Here, the first and second gating clocks Gaitng1 and 2 pulses are generated by the clock generating means 50 by the detected sync clock and the frame signal. As a result, the ISDN primary group speed is shown in (a). 2048kbps, of which 32 channels each has 2048kbps / 32 = 64

In addition to the basic speed of kbps, the D-channel speed is also 64kbps.

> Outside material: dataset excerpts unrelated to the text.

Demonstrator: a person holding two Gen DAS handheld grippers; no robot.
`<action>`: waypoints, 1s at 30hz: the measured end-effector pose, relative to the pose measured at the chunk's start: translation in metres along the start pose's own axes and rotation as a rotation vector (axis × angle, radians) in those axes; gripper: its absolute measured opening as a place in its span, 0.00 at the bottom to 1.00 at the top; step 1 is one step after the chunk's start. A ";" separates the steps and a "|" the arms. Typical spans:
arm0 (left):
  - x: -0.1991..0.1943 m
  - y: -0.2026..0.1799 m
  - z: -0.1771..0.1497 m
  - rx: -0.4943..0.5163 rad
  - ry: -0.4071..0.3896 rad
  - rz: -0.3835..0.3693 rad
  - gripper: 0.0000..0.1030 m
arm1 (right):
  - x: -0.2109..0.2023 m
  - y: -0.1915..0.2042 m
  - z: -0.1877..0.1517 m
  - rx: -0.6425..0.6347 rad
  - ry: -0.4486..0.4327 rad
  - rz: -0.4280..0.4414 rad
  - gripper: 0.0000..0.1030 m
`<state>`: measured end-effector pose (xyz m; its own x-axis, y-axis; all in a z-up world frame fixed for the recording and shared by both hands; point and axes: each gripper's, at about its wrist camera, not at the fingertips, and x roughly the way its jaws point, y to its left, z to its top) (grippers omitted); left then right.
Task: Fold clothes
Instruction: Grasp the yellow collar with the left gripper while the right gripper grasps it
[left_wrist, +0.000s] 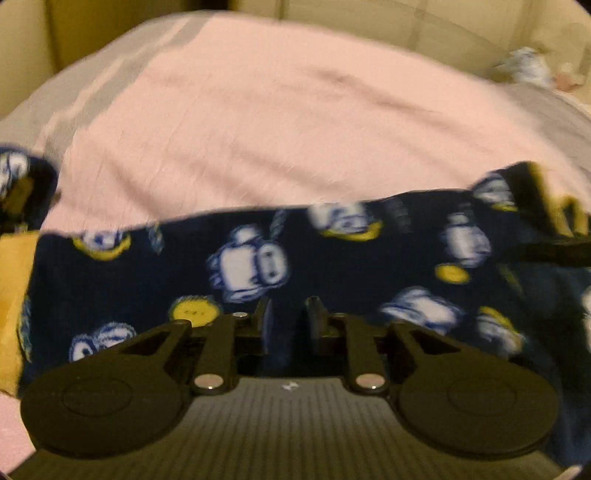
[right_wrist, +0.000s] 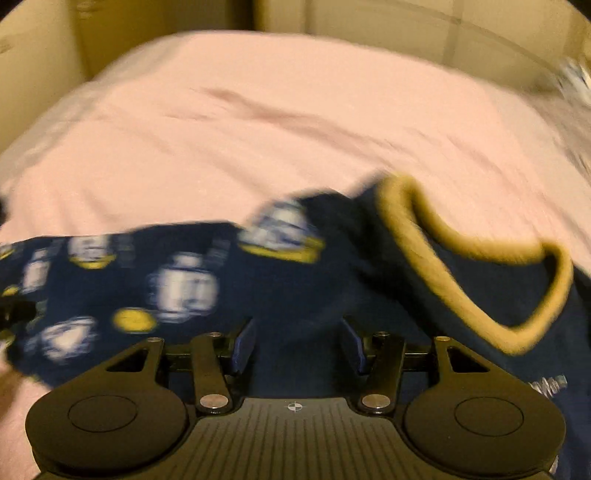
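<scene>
A navy garment printed with white and yellow cartoon figures lies spread across a pink sheet. My left gripper is low over its near part. The jaws stand close together with a fold of the navy fabric pinched between them. In the right wrist view the same garment shows its yellow-trimmed neck opening, raised and curled at the right. My right gripper has its jaws wide apart, with navy fabric lying in the gap and not visibly pressed by the blue pads. Both views are blurred.
The pink sheet covers a bed that runs away from me, with a grey striped border at the far left. Cream walls surround it. A yellow cloth lies at the left edge. Small pale objects sit at the far right.
</scene>
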<state>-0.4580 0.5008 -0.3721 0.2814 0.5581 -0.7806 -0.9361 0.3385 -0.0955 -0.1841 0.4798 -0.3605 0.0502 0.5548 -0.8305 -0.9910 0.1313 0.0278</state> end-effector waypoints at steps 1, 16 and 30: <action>-0.001 -0.005 0.004 -0.002 -0.018 -0.014 0.09 | -0.005 -0.011 0.000 0.024 -0.009 0.001 0.52; 0.047 -0.179 0.080 0.237 -0.055 -0.428 0.33 | -0.048 -0.233 -0.003 0.022 -0.171 -0.182 0.52; 0.147 -0.251 0.122 0.413 0.068 -0.329 0.22 | 0.032 -0.303 0.025 0.090 -0.119 0.074 0.11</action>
<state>-0.1563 0.5899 -0.3877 0.5193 0.3263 -0.7898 -0.6359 0.7650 -0.1021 0.1210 0.4782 -0.3817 -0.0026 0.6587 -0.7524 -0.9776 0.1566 0.1404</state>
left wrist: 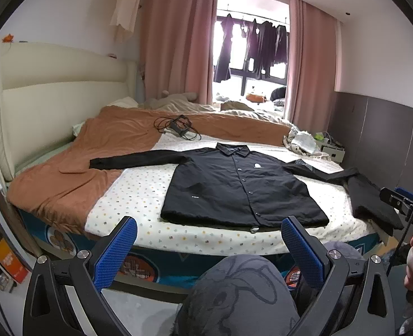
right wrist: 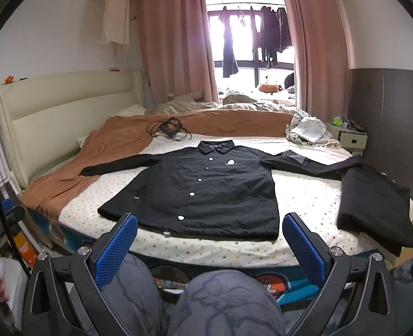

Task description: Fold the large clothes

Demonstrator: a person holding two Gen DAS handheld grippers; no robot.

As described above, the present invention eliminates the use of a dedicated HDLC chip and performs the function in the central processing unit, thereby detecting only the D-channel data in the ISDN and controlling the D-channel directly, thereby simplifying the circuit and reducing the cost. It can work.

Claims (2)

A central processing unit (HDLC) for processing data input during D-channel time through an ISDN access unit connected to an ISDN network for outputting voice, control and synchronization data and a synchronization clock; and serial data of the ISDN connection unit. A multiplexing / demultiplexing means for multiplexing and demultiplexing (MUX / DEMUX) data from a system highway, and a synchronization clock (CLK) and a frame signal (Frame) detected from the ISDN access means for the first D-channel time only. Clock transmission means for generating a second gating clock; and data transmitted from the CPU and the multiplexing / demultiplexing means to the ISDN access means according to a gating clock output from the clock generating means. D-channel control device comprising a data collision prevention means for controlling the collision to prevent mutual collision. 2. The apparatus of claim 1, wherein the data collision prevention means controls the flow of data transmitted from the CPU and the multiplexing / demultiplexing means to the ISDN access means to prevent data collisions. A first inverter controlling the first tri-state buffer by inverting the tri-state buffer, the second gating clock Gating2 obtained from the clock generating means, and the first gating clock Gating1 output from the clock generating means. And a third three-state buffer for controlling the clock (CLK) transmission of the central processing unit by the ISDN access unit under the control of the clock output from the second inverter. Channel Control.